Given material:
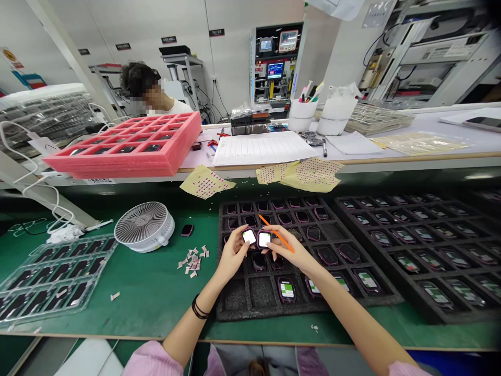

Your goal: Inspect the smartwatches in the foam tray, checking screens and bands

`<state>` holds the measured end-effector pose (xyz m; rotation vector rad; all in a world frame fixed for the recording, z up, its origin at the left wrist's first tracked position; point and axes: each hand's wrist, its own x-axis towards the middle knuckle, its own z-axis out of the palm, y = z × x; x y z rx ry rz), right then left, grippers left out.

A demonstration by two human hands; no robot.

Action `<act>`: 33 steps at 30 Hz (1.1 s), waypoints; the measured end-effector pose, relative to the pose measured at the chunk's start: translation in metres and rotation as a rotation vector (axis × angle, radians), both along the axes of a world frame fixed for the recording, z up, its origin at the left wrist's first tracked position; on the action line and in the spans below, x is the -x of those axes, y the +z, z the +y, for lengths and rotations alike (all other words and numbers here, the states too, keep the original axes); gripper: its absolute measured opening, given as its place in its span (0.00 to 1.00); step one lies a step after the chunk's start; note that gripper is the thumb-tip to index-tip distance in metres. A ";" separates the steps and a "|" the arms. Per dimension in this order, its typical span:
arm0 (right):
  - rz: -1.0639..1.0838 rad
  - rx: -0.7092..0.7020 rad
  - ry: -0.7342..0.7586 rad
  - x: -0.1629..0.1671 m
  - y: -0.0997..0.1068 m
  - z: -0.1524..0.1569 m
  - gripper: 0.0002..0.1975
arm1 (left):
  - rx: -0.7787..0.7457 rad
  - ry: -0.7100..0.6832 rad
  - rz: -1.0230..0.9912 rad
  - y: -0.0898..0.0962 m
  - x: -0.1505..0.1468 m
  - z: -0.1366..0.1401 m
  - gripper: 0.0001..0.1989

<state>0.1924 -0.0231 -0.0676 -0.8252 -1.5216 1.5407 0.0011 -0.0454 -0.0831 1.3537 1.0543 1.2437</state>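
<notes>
My left hand [234, 249] grips a smartwatch body [249, 237] with a lit white screen, thumb at its lower edge. Right beside it, my right hand [291, 248] pinches a second smartwatch body [264, 239], its screen also white. An orange stick-like tool [277, 233] is held in my right hand as well, slanting across the fingers. Both hands are above a black foam tray [238, 308] whose compartments hold several dark purple-rimmed watch bodies. One of those watches [287, 289] shows a green and white screen near the front.
A second black foam tray [426, 308] of watches stands at right. Left are a grey fan [144, 227], small loose tabs [193, 261], one dark watch [187, 230] and a clear plastic tray [97, 279]. A pink foam tray [168, 162] sits on the shelf; a person [164, 99] is behind it.
</notes>
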 end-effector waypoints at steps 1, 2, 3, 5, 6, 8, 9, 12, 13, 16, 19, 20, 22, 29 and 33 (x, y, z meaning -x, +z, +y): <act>0.002 0.003 0.010 0.000 0.000 0.000 0.20 | 0.001 0.000 0.006 0.000 0.000 0.000 0.24; 0.003 0.007 0.017 0.000 -0.001 0.000 0.21 | -0.001 0.004 0.012 0.000 0.000 -0.001 0.25; 0.002 0.011 0.018 0.000 -0.002 0.001 0.21 | -0.004 0.009 0.018 0.000 0.000 -0.001 0.25; 0.002 0.015 0.013 0.000 -0.004 0.001 0.22 | -0.003 0.021 0.023 0.001 0.000 -0.001 0.24; 0.003 0.015 0.006 0.000 -0.005 0.002 0.21 | 0.003 0.025 0.019 0.002 0.000 -0.002 0.24; 0.003 0.014 -0.017 0.000 -0.006 0.003 0.19 | 0.013 0.041 0.001 0.003 0.000 -0.001 0.22; 0.000 0.014 -0.036 0.000 -0.007 0.003 0.17 | 0.017 0.052 -0.009 0.004 0.000 -0.001 0.21; -0.020 0.022 -0.098 0.000 -0.005 0.003 0.14 | 0.027 0.083 -0.015 0.006 0.000 -0.001 0.19; -0.027 0.027 -0.117 0.000 -0.004 0.003 0.13 | 0.033 0.088 -0.010 0.007 0.000 -0.001 0.18; -0.034 0.051 -0.170 0.002 0.000 0.002 0.11 | 0.050 0.098 0.013 0.010 0.000 -0.002 0.18; -0.020 0.072 -0.206 0.003 0.005 0.000 0.12 | 0.050 0.096 0.033 0.010 -0.001 -0.002 0.17; -0.018 0.076 -0.206 0.003 0.006 0.000 0.12 | 0.046 0.091 0.038 0.010 -0.001 -0.002 0.17; -0.022 0.082 -0.188 0.003 0.008 -0.001 0.11 | 0.034 0.077 0.041 0.008 -0.002 -0.001 0.16; 0.030 0.080 -0.094 0.000 -0.003 0.002 0.16 | -0.017 0.015 0.071 0.000 -0.001 -0.001 0.20; 0.041 0.067 -0.054 0.000 -0.008 0.003 0.21 | -0.020 0.016 0.115 0.000 -0.001 -0.002 0.22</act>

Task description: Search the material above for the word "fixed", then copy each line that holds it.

Result:
`<state>` holds the measured end-effector pose (xyz m; rotation vector rad; all in a world frame fixed for the recording, z up, its origin at the left wrist's first tracked position; point and axes: each hand's wrist, its own x-axis towards the middle knuckle, its own z-axis out of the palm, y = z × x; x y z rx ry rz), right then left, grippers left out.
Action `<act>`: 33 steps at 30 Hz (1.1 s), waypoints; the measured end-effector pose, relative to the pose measured at the chunk's start: translation in metres and rotation as a rotation vector (axis × angle, radians), both along the axes of a world frame fixed for the recording, z up, its origin at the left wrist's first tracked position; on the action line and in the spans below, x is the -x of those axes, y the +z, z the +y, for lengths and rotations alike (all other words and numbers here, the states too, keep the original axes); gripper: its absolute measured opening, given as its place in its span (0.00 to 1.00); step one lies a step after the chunk's start; note that gripper is the thumb-tip to index-tip distance in metres. A ";" separates the steps and a "|" the arms. Per dimension in this order, its typical span:

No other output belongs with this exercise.